The upside to greater wealth equality than at any point in human history is that nearly everyone can afford food for the first time ever. The famines of the 1980s have been effectively eliminated by science. The downside is that cultural maturity has not kept pace with our biological mandate to eat like we may not have food next week.

That is why obesity could soon overtake alcohol and even cigarettes as the top lifestyle disease source. Up to 20 percent of people could soon have fatty liver disease and a third of those may develop non-alcoholic steatohepatitis (NASH) that can progress to cirrhosis and end-stage liver disease, or even liver cancer.

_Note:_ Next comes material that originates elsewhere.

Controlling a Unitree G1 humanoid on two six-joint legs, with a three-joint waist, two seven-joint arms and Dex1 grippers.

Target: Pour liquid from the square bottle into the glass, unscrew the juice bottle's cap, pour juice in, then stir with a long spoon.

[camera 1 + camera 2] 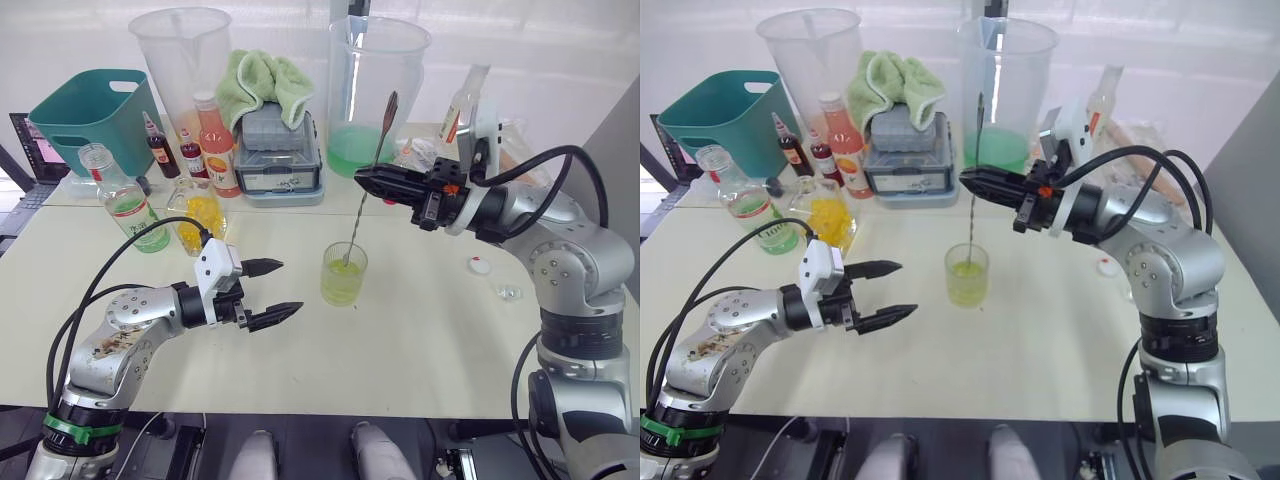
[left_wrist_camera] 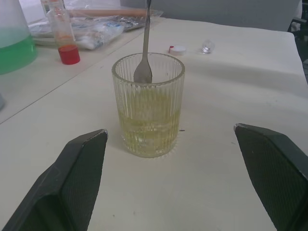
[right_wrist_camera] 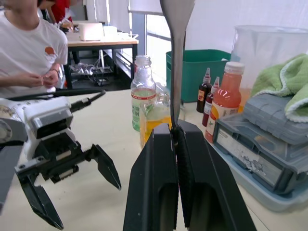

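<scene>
The ribbed glass stands mid-table, about half full of yellow-green liquid. The long spoon stands nearly upright, its small bowl down inside the glass near the liquid surface. My right gripper is shut on the spoon's stem above the glass. My left gripper is open, low over the table just left of the glass and holding nothing. The square bottle with yellow liquid and the uncapped juice bottle stand at the far left. The white cap lies right of the glass.
Two big clear pitchers stand at the back, the right one holding green liquid. A teal basket, an orange-pink bottle, small dark red bottles and a grey box under a green towel line the back. A person sits beyond the table.
</scene>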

Researchers have shown that the levels of the NOX4 protein change as the disease progresses, rising in the early stages of the disease to protect the liver, but declining as the liver disease gets worse, and it may explain why some people remain relatively healthy with fatty liver disease and some go onto potentially life-threatening illness.


Credit: https://www.jci.org/articles/view/162533

The researchers found that removing NOX4 in obese mice led to NASH and liver damage. And when NOX4 levels were artificially raised in these mice they were protected from NASH and liver damage. The authors believe this is because NOX4 is induced when the liver first starts to accumulate fat and activates a complex adaptive program that protects the liver. It is only when NOX4 levels decline and this adaptive program is abrogated that obese patients with fatty liver progress to NASH and liver damage.

In the future, that could mean compounds that bolster the activity of NOX4, or the adaptive program that NOX4 instigates, may be highly beneficial - but mice are not little people, so this needs to be in the EXPLORATORY pile.

Exploratory research like this will never really be a quick fix some seek, any more than dangerous celebrity gimmicks like Ozempic diets are. The one key thing you can do is simply eat less or exercise more. That's it. No special pill needed.